Sequences and Combinatorics

Factorials and Variants

say 10!                           #=> 3628800
say 9!!                           #=> 945         (9*7*5*3*1)
say mfac(9, 3)                    # triple factorial: 9*6*3
say subfactorial(5)               #=> 44           (derangements)
say hyperfactorial(5)             # $1^{1}$ * $2^{2}$ * $3^{3}$ * $4^{4}$ * $5^{5}$
say superfactorial(4)             # 1! * 2! * 3! * 4!
say superprimorial(4)             # product of first 4 primorials

Fibonacci, Lucas, and Generalizations

say fib(10)                  #=> 55
say fib(20, 3)               # Tribonacci
say fibmod(10**9, 10**9+7)

say lucas(10)                #=> 123
say 25.of{|n| lucasU(1,-1,n) }   # Fibonacci via Lucas U
say 25.of{|n| lucasU(2,-1,n) }   # Pell numbers
say 25.of{|n| lucasU(1,-2,n) }   # Jacobsthal numbers
say 25.of{|n| lucasV(1,-1,n) }   # Lucas numbers
say 25.of{|n| lucasV(2,-1,n) }   # Pell-Lucas numbers

Bernoulli, Euler, Bell, Catalan, Motzkin, Stirling

say bernoulli(10)            # 10th Bernoulli number (exact rational)
say euler_number(10)         # 10th Euler number
say tangent_number(5)        # 5th tangent number

say catalan(10)              #=> 16796 (10th Catalan number)
say motzkin(10)              # 10th Motzkin number
say bell(10)                 # 10th Bell number
say fubini(5)                # 5th Fubini (ordered Bell) number

say stirling(5, 2)           # Stirling numbers of the first kind  s(5,2)
say stirling2(5, 2)          # Stirling numbers of the second kind S(5,2)
say stirling3(5, 2)          # Stirling numbers of the third kind (Lah numbers)

Binomial Coefficients

say binomial(10, 3)          #=> 120
say multinomial(1, 4, 4, 2)  #=> 34650
say binomialmod(n, k, m)     # binomial(n,k) mod m

Polygonal and Pyramidal Numbers

say polygonal(10, 3)          # 10th triangular = 55
say polygonal(10, 5)          # 10th pentagonal = 145

say centered_polygonal(6, 6)  # 6th centered hexagonal number
say pyramidal(10, 3)          # 10th tetrahedral number

say 55.is_polygonal(3)        #=> true
say polygonal_inverse(4012)   #=> [[2, 4012], [4, 670], [8, 145], [4012, 2]]

Special Functions

say agm(1, sqrt(2))          # AGM(1, √2) — related to elliptic integrals
say fusc(20)                 # Stern's diatomic sequence
say harm(10)                 # 10th harmonic number H_10 (exact rational)
say harmreal(100)            # H_100 as floating point

Continued Fractions and Rational Approximation

Continued fractions are a powerful tool for Diophantine approximation and solving Pell's equation.

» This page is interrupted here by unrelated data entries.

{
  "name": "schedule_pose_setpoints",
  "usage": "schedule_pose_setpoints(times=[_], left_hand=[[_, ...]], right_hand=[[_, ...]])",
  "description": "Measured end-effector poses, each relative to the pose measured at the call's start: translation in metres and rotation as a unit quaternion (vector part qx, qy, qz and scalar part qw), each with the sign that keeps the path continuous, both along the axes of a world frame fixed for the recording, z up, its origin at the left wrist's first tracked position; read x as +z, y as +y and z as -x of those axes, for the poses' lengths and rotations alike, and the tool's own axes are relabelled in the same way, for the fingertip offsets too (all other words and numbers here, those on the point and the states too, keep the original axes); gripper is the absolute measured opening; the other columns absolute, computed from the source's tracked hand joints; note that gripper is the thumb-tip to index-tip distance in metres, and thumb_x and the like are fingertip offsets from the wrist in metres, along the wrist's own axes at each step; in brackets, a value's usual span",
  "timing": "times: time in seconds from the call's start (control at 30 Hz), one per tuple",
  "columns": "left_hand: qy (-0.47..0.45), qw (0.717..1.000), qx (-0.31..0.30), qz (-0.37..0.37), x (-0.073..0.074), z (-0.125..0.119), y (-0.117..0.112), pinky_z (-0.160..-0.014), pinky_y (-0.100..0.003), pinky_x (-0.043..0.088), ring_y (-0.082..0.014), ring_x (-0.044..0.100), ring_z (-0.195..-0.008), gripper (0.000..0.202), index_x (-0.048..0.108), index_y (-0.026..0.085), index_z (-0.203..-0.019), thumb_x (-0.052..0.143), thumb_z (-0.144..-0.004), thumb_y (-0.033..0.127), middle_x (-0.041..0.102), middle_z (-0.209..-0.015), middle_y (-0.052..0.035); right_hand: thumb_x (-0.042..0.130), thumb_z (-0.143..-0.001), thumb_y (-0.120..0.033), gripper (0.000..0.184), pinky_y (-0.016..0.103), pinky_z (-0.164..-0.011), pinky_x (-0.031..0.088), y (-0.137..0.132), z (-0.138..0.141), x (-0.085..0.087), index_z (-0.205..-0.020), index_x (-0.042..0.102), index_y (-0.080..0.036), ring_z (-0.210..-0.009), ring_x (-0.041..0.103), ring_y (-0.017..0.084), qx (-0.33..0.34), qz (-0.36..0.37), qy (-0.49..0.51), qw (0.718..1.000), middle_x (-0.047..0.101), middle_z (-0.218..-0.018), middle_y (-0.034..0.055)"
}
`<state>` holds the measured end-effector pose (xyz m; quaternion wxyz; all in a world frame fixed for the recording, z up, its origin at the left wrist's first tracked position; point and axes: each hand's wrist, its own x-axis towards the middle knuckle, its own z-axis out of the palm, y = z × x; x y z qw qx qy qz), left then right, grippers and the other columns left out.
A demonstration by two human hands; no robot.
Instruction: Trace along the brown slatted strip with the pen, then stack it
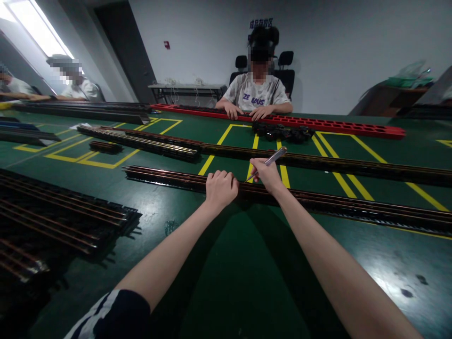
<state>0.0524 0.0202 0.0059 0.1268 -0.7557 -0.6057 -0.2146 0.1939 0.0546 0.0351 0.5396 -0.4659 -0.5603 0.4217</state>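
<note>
A long black rail (169, 179) with copper-coloured strips along it lies across the green table in front of me. My left hand (221, 188) is closed over this rail, its fingers curled round the far edge. In my right hand (267, 174) is a slim silver pen-like tool (276, 155), gripped like a pencil and slanting down to the left. Its thin tip reaches the rail just right of my left hand; whether it touches cannot be made out. What kind of tool it is does not show.
Beyond lies another long black rail (318, 164), then a pile of small black parts (282, 133) and a red slotted tray (370, 128). A co-worker (259, 92) sits opposite, hands on the tray. More black rails (63, 212) fill the left. Yellow lines (226, 136) mark the table.
</note>
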Motion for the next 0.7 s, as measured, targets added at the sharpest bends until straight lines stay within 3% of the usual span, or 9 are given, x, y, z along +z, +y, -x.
schedule_pose_setpoints(times=[0.3,0.7], left_hand=[[-0.040,0.998,0.056,-0.002,-0.001,0.011,0.005,-0.076,-0.037,0.035,-0.0235,0.060,-0.084,0.033,0.066,0.017,-0.076,0.036,-0.087,0.026,0.070,-0.087,-0.0088],[-0.028,0.998,0.056,-0.004,-0.001,0.013,0.003,-0.077,-0.038,0.035,-0.0239,0.059,-0.085,0.034,0.067,0.016,-0.079,0.035,-0.087,0.025,0.069,-0.088,-0.0091]], right_hand=[[0.055,-0.074,-0.028,0.033,0.020,-0.036,0.034,-0.002,0.001,0.002,-0.044,0.053,-0.017,-0.032,0.041,0.007,0.024,-0.024,-0.039,0.999,0.044,-0.036,-0.0033],[0.055,-0.074,-0.026,0.031,0.019,-0.036,0.034,0.006,-0.006,-0.006,-0.044,0.053,-0.017,-0.033,0.038,0.006,0.018,0.010,0.014,1.000,0.044,-0.037,-0.0028]])
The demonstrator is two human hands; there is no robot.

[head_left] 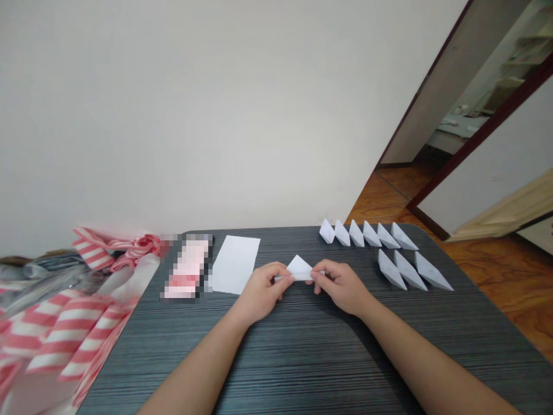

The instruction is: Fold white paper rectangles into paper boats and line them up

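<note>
A small white sheet of paper, folded to a peak like a paper hat (pixel 299 266), is pinched between my two hands above the table's middle. My left hand (pixel 264 291) grips its left end, thumb on the near side. At the right end, the thumb and fingers of my right hand (pixel 341 285) close on the folded lower band. Flat on the table, left of my left hand, lies white paper (pixel 235 264); whether it is one sheet or a stack I cannot tell. Several folded white paper boats (pixel 356 233) stand in two rows at the right.
The dark wood-grain table (pixel 276 369) meets a white wall (pixel 242 115) at its far edge. A pixelated pink rectangular item (pixel 188 268) lies at the table's left. Red-and-white striped cloth (pixel 69 328) is heaped beyond the left edge. A doorway and wooden floor (pixel 518 288) are at right.
</note>
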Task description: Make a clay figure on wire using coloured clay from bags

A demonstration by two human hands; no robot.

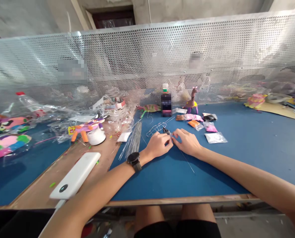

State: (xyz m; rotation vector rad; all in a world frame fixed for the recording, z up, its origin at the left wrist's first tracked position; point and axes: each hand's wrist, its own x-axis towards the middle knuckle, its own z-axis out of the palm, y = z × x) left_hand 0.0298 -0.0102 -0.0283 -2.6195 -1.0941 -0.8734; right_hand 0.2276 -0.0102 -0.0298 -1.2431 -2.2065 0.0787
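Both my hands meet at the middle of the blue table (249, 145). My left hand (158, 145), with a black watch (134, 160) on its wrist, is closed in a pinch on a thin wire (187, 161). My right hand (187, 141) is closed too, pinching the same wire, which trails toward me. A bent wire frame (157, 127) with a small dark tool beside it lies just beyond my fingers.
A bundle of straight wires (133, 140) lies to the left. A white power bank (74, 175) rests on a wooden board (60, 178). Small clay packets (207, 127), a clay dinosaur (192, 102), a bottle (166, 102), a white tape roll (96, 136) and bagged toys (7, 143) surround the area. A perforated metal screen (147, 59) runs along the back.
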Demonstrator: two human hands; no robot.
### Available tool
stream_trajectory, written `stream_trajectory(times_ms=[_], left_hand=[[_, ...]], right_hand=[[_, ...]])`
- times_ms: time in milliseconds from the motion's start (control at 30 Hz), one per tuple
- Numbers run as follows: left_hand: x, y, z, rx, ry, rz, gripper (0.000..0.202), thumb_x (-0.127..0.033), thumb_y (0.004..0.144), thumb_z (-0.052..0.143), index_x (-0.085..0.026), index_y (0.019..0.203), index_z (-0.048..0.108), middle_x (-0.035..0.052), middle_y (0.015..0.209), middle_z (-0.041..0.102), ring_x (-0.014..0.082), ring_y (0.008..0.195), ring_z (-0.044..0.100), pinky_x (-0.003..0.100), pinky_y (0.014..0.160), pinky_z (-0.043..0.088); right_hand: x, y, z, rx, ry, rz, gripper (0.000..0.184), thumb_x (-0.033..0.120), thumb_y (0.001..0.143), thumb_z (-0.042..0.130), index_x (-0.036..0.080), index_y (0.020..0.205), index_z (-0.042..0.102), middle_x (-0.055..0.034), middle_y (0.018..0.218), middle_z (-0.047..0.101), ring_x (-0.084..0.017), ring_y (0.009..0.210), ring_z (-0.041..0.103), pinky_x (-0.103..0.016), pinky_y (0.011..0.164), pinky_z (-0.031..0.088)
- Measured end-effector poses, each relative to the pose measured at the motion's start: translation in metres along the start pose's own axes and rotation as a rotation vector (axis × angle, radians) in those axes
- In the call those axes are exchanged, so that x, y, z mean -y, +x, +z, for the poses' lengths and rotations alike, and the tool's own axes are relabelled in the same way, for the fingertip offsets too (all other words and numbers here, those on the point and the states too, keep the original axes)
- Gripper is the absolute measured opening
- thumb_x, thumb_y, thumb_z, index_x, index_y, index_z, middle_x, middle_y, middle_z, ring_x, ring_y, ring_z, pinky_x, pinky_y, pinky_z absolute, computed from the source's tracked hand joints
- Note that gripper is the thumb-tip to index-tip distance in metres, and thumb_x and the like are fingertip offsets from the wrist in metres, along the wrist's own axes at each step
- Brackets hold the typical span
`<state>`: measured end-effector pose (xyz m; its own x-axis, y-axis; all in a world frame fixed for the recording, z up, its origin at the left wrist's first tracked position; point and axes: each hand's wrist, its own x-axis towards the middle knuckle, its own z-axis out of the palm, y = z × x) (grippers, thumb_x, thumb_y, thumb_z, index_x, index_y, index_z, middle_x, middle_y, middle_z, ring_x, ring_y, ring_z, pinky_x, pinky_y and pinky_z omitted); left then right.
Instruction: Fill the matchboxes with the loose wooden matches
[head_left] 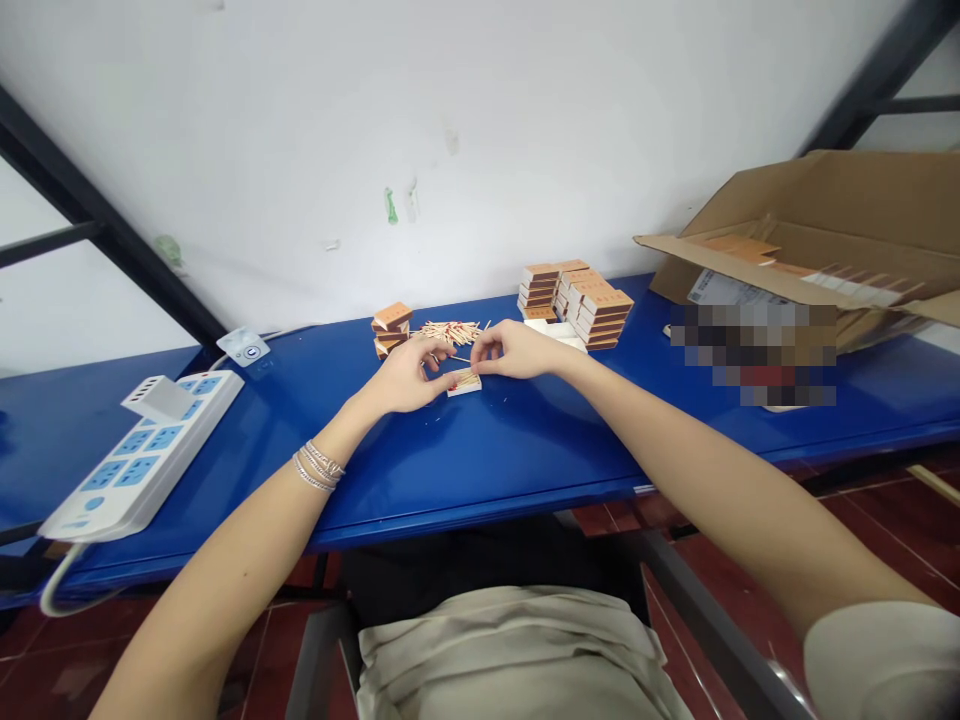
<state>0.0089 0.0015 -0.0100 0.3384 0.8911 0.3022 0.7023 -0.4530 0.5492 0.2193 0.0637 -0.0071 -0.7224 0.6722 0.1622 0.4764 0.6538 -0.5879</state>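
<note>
A small white matchbox tray (pixel 465 387) with some matchsticks in it lies on the blue table between my hands. My left hand (pixel 409 376) is on its left side, the thumb touching the tray's left end and the fingers held apart from the thumb. From the right, my right hand (pixel 517 350) pinches what looks like a matchstick (pixel 459 359) just above the tray. Behind both hands is a loose heap of matchsticks (pixel 450 332) with red heads. Fingers partly hide the tray's upper edge.
Stacked matchboxes (pixel 596 300) stand at the back right, with white trays (pixel 559 332) before them. A smaller matchbox stack (pixel 391 322) is left of the heap. An open cardboard box (pixel 810 230) occupies the right, a power strip (pixel 142 455) the left. A wall closes the back.
</note>
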Motion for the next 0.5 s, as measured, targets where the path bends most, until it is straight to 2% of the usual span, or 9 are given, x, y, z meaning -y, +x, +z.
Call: stream_trajectory(times_ms=[100, 200, 267, 367, 433, 500], left_hand=[[0.003, -0.002, -0.001, 0.095, 0.033, -0.04, 0.05, -0.043, 0.066, 0.078, -0.016, 0.107, 0.067, 0.0059, 0.089, 0.068, 0.0156, 0.072, 0.059, 0.028, 0.065, 0.048], [0.005, -0.001, 0.002, 0.125, -0.003, -0.075, 0.045, -0.04, 0.065, 0.08, -0.016, 0.101, 0.069, 0.0036, 0.078, 0.067, 0.0153, 0.069, 0.059, 0.027, 0.063, 0.048], [0.005, 0.001, 0.001, 0.148, -0.068, -0.097, 0.042, -0.035, 0.064, 0.081, -0.015, 0.1, 0.069, 0.0032, 0.076, 0.067, 0.0142, 0.066, 0.059, 0.027, 0.063, 0.048], [0.006, 0.002, -0.004, 0.176, -0.254, -0.116, 0.052, -0.026, 0.062, 0.082, -0.013, 0.109, 0.066, 0.0093, 0.096, 0.069, 0.0136, 0.07, 0.062, 0.029, 0.065, 0.052], [0.008, 0.003, -0.007, 0.185, -0.364, -0.137, 0.061, -0.019, 0.061, 0.082, -0.013, 0.118, 0.061, 0.0148, 0.115, 0.063, 0.0138, 0.076, 0.064, 0.031, 0.069, 0.054], [0.011, 0.003, -0.009, 0.174, -0.409, -0.165, 0.061, -0.013, 0.061, 0.08, -0.013, 0.119, 0.06, 0.0153, 0.116, 0.062, 0.0131, 0.077, 0.065, 0.031, 0.071, 0.054]], right_hand=[[0.0, -0.001, 0.0, 0.006, 0.018, -0.014, 0.031, 0.038, 0.069, 0.072, 0.016, 0.091, 0.072, -0.0042, 0.082, 0.07, -0.014, 0.07, 0.058, -0.025, 0.064, 0.043], [-0.002, 0.0, 0.003, 0.068, 0.04, -0.019, 0.053, 0.044, 0.059, 0.08, 0.018, 0.104, 0.069, -0.0043, 0.092, 0.069, -0.015, 0.076, 0.059, -0.025, 0.065, 0.044], [-0.002, 0.0, 0.006, 0.097, 0.054, 0.002, 0.059, 0.046, 0.056, 0.082, 0.019, 0.107, 0.068, -0.004, 0.094, 0.069, -0.014, 0.074, 0.059, -0.025, 0.063, 0.043], [-0.001, -0.001, 0.006, 0.136, 0.087, 0.043, 0.056, 0.047, 0.058, 0.081, 0.018, 0.104, 0.067, -0.003, 0.086, 0.07, -0.012, 0.066, 0.06, -0.024, 0.059, 0.042], [0.0, -0.002, 0.003, 0.155, 0.125, 0.065, 0.049, 0.047, 0.064, 0.078, 0.017, 0.102, 0.066, -0.0028, 0.08, 0.071, -0.012, 0.063, 0.06, -0.024, 0.058, 0.041], [0.001, -0.003, 0.0, 0.14, 0.16, 0.087, 0.041, 0.044, 0.069, 0.074, 0.016, 0.098, 0.066, -0.0036, 0.076, 0.071, -0.012, 0.061, 0.061, -0.024, 0.057, 0.042]])
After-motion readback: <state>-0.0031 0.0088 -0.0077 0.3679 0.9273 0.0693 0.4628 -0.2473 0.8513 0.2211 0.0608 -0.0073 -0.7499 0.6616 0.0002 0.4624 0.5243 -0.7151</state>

# Continued fraction expansion of sqrt(12)
say sqrt(12).cfrac(8)           #=> [3, 2, 6, 2, 6, 2, 6, 2]

say 28.sqrt_cfrac_period_len
say sqrt_cfrac(61)

# Convergents: best rational approximations p_k/q_k
say Num.pi.convergents(5)       #=> [3, 22/7, 333/106, 355/113, 103993/33102]

# Fraction <-> CF conversion
say as_cfrac(43/97)
say [0, 2, 3, 1, 10].cfrac2num.as_frac  #=> "43/97"

# Rational approximation
say rat_approx(0.4432989690721649484536082474f).as_frac  #=> "43/97"

Pell's Equation

Pell's equation x2Dy2=1x^2 - D \cdot y^2 = 1 has its fundamental solution encoded in the continued fraction expansion of D\sqrt{D}:

# Built-in solver
var (x, y) = solve_pell(61)
say "x = #{x}, y = #{y}"

# Manual implementation using the CF period
func pell_fundamental(D) {
    # Return (x, y) the fundamental solution to x^2 - D*y^2 = 1
    var cfrac = D.sqrt_cfrac_period
    var terms = ([D.isqrt] + cfrac*2)
    var (p, q) = (1, 0)
    var (pp, qq) = (0, 1)
    for a in (terms) {
        (p, pp) = (a*p + pp, p)
        (q, qq) = (a*q + qq, q)
        return (p, q) if (p*p - D*q*q == 1)
    }
}

var (x, y) = pell_fundamental(61)
say "x = #{x}, y = #{y}"
# Fundamental solution to x^2 - 61*y^2 = 1

Quadratic Forms and Sum of Squares

Representations as Sums of Squares

The function squares_r(n, k) counts the number of ways to write nn as a sum of kk squares:

say 30.of { .squares_r(2) }     # OEIS: A004018
say 30.of { .squares_r(3) }     # OEIS: A005875
say 30.of { .squares_r(4) }     # OEIS: A000118

# Explicit solutions to n = a^2 + b^2
say sum_of_squares(50)           #=> [[1, 7], [5, 5]]

Gaussian Integer Factorization

say is_gaussian_prime(3, 0)     # true
say is_gaussian_prime(5, 0)     # false (= (2+i)(2-i))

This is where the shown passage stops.